D'inextricables et douloureuses dynamiques familiales sont à l'oeuvre dans ce film éprouvant et implacable de Joachim Lafosse. Isabelle Huppert, toujours aussi éblouissante, y joue le rôle de Pascale, une mère qui doit composer avec le caractère difficile de ses deux fils jumeaux. Parvenus à l'âge adulte, ceux-ci continuent de se comporter en véritables adolescents attardés et immatures. La situation est particulièrement délicate avec Thierry (Jérémie Renier, formidable et détestable, dans un de ses meilleurs rôles), un être caractériel et égoïste qui exerce une véritable tyrannie sur ce curieux ménage à trois traversé de rapports de force complexes et marqué par une terrible et insidieuse violence psychologique. Lorsque Pascale jongle avec l'idée de vendre la demeure familiale afin de s'affranchir de cette vie étouffante, elle doit faire face à la réaction démesurément négative de ses fils, et surtout de Thierry, qui rejette avec fracas cette éventualité. Le fragile équilibre de leurs rapports s'en trouvera sérieusement ébranlé.

 

La maison devient alors l'enjeu et le révélateur de ce qui est en fait un véritable jeu de pouvoir qui s'installe entre une mère déchirée entre son devoir maternel et ses velléités d'émancipation personnelle et un fils qui s'érige en seigneur des lieux à coups d'affronts et d'explosions émotives. Pris entre les deux, l'autre jumeau (Yannick Renier, frère de l'acteur, excellent dans un rôle intériorisé tout en contrastes avec le jeu exacerbé de Jérémie) subit la pression de ces deux pôles dominants. La joute, brutale et insidieuse, est aussi physique que verbale, et se déploie autant dans les non-dits que dans les emportements de chacun.

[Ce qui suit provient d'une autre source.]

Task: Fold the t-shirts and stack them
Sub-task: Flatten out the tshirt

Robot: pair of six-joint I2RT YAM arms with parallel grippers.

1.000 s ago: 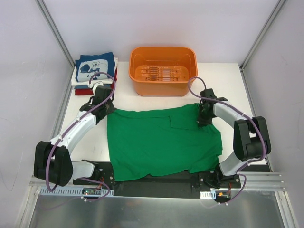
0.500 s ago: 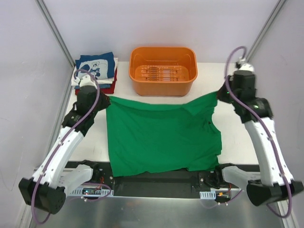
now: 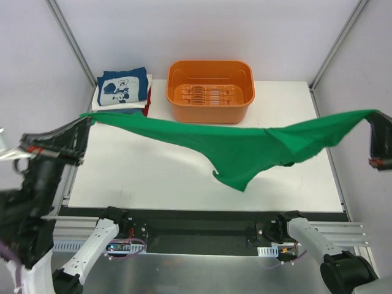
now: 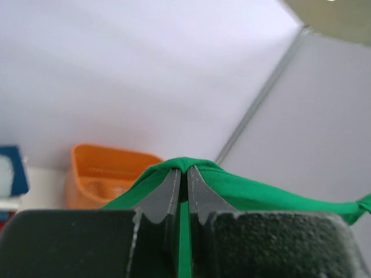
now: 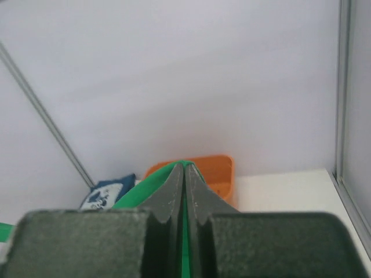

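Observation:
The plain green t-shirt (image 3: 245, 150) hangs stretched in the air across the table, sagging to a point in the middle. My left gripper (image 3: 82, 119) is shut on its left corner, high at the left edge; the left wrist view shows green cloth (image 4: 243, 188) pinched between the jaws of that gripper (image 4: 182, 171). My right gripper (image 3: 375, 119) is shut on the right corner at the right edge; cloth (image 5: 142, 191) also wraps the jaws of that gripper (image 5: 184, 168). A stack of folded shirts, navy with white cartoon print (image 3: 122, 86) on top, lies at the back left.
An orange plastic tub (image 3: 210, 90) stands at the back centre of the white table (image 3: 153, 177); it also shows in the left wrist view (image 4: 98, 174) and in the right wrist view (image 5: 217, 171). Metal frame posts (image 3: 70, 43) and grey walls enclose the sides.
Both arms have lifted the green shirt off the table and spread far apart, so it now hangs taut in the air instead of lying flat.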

Sur le plan des dialogues, Lafosse et son coscénariste ont composé des répliques percutantes et finement ciselées, ainsi qu'un récit admirablement mené dans les derniers retranchements des dérapages familiaux qui tournent au vinaigre. Le trio d'acteurs est renversant : Huppert, de nouveau sublime, développe un personnage déroutant, à la fois fragile et inébranlable. D'un bloc, imposant et entier, Jérémie Renier lui donne la réplique avec une assurance remarquable. L'interaction avec son frère fictif et réel est d'une véracité époustouflante, en particulier dans leur proximité physique et leur complicité qui vire rapidement à la pagaille.

 

Enregistrant le choc viscéral de ses protagonistes envahis par leur ressentiment respectif et en conflit ouvert et perpétuel avec les autres membres du clan, la mise en scène de Lafosse est aux antipodes du séisme émotif qu'elle saisit de manière quasi détachée, avec une cruelle attention aux détails. Maîtrisée, constituée essentiellement de longs plans fixes, la réalisation austère et clinique du cinéaste évoque tant le travail des frères Dardenne que celui de Bruno Dumont ou même des premiers films de Xavier Beauvois. Hyperréaliste, soigneusement cadrée, elle met du temps à se révéler tant elle est efficace. Certaines scènes ont une allure quasi documentaire, tant elles respirent l'authenticité, tout en étant rehaussées d'un travail d'orfèvre au niveau de la composition de l'image. Joachim Lafosse dévoile ainsi autant d'aptitudes à saisir l'humain en exposant ses tares et ses faiblesses - le film s'ouvre avec une dédicace éloquente : "À nos limites" - qu'un talent de metteur en scène d'exception. Son regard est celui d'un fin observateur, patient mais impitoyable, avant que la caméra ne prenne son envol, dans une finale lyrique et saisissante, digne de celle de Japon, de Carlos Reygadas.